Rebus se volvió hacia Costello, de pie en la entrada.
– Sería mejor que no te marchases -respondió Rebus-. Los periodistas y las cámaras… te acosarán y te llamarán constantemente por teléfono.
– Lo descolgaré.
– Te sentirás como un prisionero.
Vio que el joven se encogía de hombros diciendo algo que no entendió.
– ¿Cómo dices?
– Aquí no puedo quedarme -repitió Costello.
– ¿Por qué no?
– No lo sé…, es que… -Volvió a encogerse de hombros y se pasó las manos por el pelo aplastándoselo hacia atrás-. Echo de menos a Flip y casi no lo aguanto. No dejo de pensar que la última vez que la vi tuvimos una discusión.
– ¿Por qué motivo?
– Ni siquiera lo recuerdo -respondió Costello con una risa hueca.
– ¿Fue el día en que desapareció?
– Sí, por la tarde. Me largué hecho una furia.
– Discutíais mucho, ¿no? -preguntó Rebus como quien no quiere la cosa.

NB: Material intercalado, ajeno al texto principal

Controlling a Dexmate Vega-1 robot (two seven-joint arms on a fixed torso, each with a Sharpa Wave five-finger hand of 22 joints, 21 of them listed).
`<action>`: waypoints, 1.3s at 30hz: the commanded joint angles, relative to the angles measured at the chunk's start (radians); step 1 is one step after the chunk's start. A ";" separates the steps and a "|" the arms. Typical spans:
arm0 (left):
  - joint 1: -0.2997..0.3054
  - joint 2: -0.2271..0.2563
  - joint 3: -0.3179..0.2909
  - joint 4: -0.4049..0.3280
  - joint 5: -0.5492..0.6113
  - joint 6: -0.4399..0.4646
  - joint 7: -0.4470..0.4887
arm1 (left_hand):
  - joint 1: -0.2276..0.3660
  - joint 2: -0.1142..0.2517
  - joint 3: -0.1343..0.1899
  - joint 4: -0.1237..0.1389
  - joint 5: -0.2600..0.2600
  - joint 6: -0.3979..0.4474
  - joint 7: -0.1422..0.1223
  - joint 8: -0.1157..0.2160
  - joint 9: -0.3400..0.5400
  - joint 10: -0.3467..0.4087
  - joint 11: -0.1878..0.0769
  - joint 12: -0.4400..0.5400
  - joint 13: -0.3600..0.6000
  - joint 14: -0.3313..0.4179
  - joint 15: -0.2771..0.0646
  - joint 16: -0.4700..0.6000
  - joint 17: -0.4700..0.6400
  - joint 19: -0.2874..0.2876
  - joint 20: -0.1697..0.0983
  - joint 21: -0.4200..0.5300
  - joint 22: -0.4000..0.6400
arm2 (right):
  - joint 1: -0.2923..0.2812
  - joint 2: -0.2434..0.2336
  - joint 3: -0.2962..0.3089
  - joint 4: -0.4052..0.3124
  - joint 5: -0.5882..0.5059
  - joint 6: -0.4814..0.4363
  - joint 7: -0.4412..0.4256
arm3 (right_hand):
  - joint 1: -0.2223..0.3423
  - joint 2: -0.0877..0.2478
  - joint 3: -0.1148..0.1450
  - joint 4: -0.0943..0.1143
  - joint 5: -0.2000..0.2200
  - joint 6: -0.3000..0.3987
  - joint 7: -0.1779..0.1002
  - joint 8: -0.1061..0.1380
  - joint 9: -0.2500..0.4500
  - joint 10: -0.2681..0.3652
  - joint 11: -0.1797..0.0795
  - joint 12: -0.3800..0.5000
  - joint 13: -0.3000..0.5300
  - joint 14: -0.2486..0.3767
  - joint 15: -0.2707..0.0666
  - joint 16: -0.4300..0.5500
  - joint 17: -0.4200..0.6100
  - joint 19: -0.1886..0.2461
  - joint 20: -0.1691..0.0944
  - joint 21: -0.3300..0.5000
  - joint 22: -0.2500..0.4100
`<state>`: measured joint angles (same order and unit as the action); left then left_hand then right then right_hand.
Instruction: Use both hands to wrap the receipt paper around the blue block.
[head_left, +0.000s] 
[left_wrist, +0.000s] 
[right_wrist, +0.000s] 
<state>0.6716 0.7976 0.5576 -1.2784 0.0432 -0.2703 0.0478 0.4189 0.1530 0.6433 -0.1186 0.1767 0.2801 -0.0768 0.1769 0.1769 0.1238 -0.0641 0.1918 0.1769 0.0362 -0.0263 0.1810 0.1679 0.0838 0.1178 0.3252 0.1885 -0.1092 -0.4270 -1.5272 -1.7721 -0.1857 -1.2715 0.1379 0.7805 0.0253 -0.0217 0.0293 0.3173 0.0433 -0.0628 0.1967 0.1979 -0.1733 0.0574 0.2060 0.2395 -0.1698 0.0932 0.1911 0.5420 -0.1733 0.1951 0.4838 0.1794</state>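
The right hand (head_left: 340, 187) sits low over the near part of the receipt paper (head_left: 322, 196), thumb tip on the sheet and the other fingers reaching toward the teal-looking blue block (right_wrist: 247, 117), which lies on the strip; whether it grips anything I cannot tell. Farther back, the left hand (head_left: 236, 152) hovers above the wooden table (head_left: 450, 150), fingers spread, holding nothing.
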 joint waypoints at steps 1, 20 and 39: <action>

Costello no contestó, se quedó mirando al vacío y negó despacio con la cabeza. Rebus dio media vuelta, cogió dos bolsitas de té Darjeeling y las echó en las tazas. ¿Estaba Costello a punto de confesar? ¿Escuchaba Siobhan detrás de la puerta del estudio? Les habían encomendado el cuidado de Costello, y formaban parte de un equipo que hacía turnos de ocho horas; pero también lo habían llevado allí por otro motivo, pues era evidente que les era útil para aclararles los nombres que iban apareciendo en la correspondencia de Philippa Balfour. Rebus quería, además, que estuviera allí porque quizá fuese aquél el escenario del crimen, y cabía la posibilidad de que David Costello tuviera algo que ocultar. En Saint Leonard había empate de opiniones; en Torphichen, las apuestas eran dos contra uno y, para los de Gayfield, Costello era el sospechoso.
– Tus padres dijeron que podías ir a su hotel -dijo Rebus, volviéndose hacia el joven-. Han reservado dos habitaciones. Así que probablemente hay una libre.